Operational notes (as accepted)

Operator-facing detail now lives in docs/deployment.md §6a; the as-built rationale is captured here next to the decision.

  • Activation prerequisites, not a kernel-floor installer check. The channel self-gates at runtime via platform_support() (Linux / x86_64 / kernel ≥ 5.5 / CAP_SYS_ADMIN / a matching notify ABI).
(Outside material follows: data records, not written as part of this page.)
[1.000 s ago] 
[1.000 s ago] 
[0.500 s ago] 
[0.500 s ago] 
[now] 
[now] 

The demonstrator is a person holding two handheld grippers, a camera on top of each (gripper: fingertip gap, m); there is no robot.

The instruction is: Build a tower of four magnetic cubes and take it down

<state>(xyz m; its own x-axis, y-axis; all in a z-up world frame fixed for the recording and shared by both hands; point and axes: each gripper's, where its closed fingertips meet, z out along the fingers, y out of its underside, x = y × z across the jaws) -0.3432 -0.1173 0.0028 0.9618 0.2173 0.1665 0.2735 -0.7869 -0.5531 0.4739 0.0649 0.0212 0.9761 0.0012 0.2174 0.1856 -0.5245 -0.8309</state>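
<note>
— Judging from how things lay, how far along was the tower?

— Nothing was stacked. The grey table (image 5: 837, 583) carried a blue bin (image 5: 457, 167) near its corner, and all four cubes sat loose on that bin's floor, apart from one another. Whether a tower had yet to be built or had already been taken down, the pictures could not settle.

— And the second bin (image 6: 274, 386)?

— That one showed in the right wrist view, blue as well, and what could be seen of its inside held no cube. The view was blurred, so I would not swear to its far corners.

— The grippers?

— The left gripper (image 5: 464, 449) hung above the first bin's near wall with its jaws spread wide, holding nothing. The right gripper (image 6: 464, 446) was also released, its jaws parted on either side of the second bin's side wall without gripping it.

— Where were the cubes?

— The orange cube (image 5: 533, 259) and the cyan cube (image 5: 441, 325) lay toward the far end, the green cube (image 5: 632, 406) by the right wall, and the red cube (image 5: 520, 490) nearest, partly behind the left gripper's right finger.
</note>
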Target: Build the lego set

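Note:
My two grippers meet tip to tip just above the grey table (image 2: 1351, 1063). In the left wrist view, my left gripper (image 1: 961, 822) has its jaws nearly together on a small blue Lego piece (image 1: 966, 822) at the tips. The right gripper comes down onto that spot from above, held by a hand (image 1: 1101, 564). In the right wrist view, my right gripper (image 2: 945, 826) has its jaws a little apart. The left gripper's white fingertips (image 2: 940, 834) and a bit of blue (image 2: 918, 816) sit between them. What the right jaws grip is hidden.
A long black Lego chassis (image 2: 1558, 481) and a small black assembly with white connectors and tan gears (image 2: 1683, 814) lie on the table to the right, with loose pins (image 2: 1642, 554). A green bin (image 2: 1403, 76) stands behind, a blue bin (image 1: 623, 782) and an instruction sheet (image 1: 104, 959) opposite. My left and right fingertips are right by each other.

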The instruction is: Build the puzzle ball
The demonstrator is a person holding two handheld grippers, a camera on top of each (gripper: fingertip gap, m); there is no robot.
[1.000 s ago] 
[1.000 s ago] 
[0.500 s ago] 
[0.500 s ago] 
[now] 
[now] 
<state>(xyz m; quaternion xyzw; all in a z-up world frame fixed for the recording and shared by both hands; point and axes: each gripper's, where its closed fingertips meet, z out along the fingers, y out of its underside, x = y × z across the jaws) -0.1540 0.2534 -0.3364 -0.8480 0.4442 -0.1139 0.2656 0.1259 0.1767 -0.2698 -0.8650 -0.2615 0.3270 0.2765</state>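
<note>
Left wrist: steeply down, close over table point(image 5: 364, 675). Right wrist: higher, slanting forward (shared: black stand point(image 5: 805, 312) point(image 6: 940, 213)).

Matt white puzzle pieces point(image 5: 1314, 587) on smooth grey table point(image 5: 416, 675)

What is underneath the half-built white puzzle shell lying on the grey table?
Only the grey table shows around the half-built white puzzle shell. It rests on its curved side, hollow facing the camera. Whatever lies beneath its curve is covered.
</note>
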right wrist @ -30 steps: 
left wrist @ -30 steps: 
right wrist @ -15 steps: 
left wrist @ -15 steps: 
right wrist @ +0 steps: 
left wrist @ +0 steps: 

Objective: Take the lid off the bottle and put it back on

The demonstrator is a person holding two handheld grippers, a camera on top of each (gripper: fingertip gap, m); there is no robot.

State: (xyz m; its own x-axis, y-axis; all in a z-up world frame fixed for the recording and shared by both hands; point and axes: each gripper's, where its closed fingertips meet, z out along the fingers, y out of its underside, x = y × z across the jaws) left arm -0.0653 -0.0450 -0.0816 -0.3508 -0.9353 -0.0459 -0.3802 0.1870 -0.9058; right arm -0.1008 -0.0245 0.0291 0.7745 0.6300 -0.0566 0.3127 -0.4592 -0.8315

When RELAY_SHELL_SECCOMP_NOTIFY=on but a prerequisite is missing, it logs once at startup, server_info.seccomp.supported is false with a reason, and local spawns are byte-identical to the off path — there is no separate installer uname -r gate to drift out of sync.
  • No libseccomp packaging step. The pure-ctypes implementation needs no system package; there is nothing to add to a base image beyond a kernel that meets the floor and the CAP_SYS_ADMIN posture.
  • Off-host shipping. No change to docs/audit-shipper.md: the new events ride the same JSONL stream the three existing recipes already tail, and the schema discriminator (tool field) is exactly what Vector/Fluent Bit/journal-remote already key on.